## Requirement
Reply solely with the number of lines, in the records underneath, that include the word "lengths".
Start of The input
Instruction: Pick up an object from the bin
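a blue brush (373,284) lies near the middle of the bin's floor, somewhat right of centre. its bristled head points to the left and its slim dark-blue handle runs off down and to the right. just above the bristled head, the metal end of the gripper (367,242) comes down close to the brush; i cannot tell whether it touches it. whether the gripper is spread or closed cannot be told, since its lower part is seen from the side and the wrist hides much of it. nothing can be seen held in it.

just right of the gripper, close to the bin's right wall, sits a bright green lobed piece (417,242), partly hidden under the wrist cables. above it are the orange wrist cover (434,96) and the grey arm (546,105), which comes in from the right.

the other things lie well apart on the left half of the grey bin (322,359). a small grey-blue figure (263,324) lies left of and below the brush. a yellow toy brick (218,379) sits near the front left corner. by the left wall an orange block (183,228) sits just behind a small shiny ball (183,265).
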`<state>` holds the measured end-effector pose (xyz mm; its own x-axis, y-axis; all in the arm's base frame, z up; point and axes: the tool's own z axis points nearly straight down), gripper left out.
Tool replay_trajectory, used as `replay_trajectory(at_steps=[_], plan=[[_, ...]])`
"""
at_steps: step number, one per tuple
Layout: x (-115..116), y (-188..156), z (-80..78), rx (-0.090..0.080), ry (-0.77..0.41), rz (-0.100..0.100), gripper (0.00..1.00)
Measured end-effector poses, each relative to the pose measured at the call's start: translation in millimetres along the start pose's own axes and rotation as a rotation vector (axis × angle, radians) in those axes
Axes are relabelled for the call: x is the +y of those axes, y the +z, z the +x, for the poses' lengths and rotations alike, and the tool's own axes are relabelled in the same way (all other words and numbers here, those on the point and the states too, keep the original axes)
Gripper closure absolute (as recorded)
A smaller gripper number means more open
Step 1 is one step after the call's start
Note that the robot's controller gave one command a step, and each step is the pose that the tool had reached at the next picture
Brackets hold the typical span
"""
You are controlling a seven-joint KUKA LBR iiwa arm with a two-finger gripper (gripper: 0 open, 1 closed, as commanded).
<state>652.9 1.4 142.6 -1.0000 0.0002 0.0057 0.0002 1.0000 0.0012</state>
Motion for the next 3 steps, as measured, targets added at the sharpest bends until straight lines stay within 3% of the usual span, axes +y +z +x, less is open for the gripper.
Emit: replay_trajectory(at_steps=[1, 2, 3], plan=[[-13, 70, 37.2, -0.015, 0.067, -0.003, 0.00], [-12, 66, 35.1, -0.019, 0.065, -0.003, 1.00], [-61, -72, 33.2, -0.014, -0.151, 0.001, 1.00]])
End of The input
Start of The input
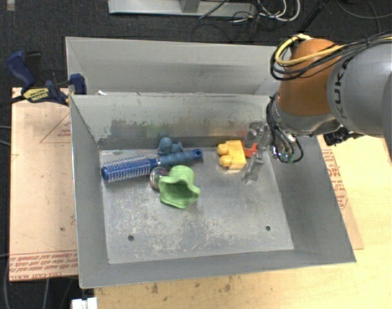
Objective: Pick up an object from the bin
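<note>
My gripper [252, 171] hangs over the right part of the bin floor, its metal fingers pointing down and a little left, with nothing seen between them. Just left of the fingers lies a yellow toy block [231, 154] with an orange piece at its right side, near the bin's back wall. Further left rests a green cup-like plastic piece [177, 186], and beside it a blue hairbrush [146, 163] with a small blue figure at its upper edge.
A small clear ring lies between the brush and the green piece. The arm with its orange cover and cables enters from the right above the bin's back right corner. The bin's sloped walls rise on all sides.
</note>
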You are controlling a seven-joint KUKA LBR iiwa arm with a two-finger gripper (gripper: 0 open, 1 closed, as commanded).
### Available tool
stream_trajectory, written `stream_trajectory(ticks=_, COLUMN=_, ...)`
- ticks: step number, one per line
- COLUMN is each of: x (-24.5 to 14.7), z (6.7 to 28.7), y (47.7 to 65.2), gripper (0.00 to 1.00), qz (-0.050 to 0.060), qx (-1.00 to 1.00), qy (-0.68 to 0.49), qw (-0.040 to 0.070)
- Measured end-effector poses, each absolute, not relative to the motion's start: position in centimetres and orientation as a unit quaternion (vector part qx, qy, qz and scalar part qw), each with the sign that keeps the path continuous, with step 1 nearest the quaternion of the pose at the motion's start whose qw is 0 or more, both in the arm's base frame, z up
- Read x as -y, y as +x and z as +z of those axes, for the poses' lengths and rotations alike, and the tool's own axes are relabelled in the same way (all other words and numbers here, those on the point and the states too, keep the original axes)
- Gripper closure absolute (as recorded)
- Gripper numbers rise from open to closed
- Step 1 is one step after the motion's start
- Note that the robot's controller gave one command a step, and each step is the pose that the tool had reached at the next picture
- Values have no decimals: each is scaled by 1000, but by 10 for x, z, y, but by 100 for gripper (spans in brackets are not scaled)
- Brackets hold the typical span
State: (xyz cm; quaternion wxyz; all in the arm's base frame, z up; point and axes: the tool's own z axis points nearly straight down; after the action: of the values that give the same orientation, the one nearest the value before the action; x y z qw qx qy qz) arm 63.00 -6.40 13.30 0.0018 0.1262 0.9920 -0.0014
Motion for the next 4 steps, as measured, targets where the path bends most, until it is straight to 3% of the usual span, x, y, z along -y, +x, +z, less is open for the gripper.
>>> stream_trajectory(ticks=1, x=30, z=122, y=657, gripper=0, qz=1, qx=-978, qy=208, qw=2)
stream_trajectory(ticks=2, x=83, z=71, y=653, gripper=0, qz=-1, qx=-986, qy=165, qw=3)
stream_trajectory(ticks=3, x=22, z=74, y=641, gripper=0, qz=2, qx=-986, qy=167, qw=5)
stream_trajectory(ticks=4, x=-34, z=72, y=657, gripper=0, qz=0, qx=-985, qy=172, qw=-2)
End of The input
## Answer below
2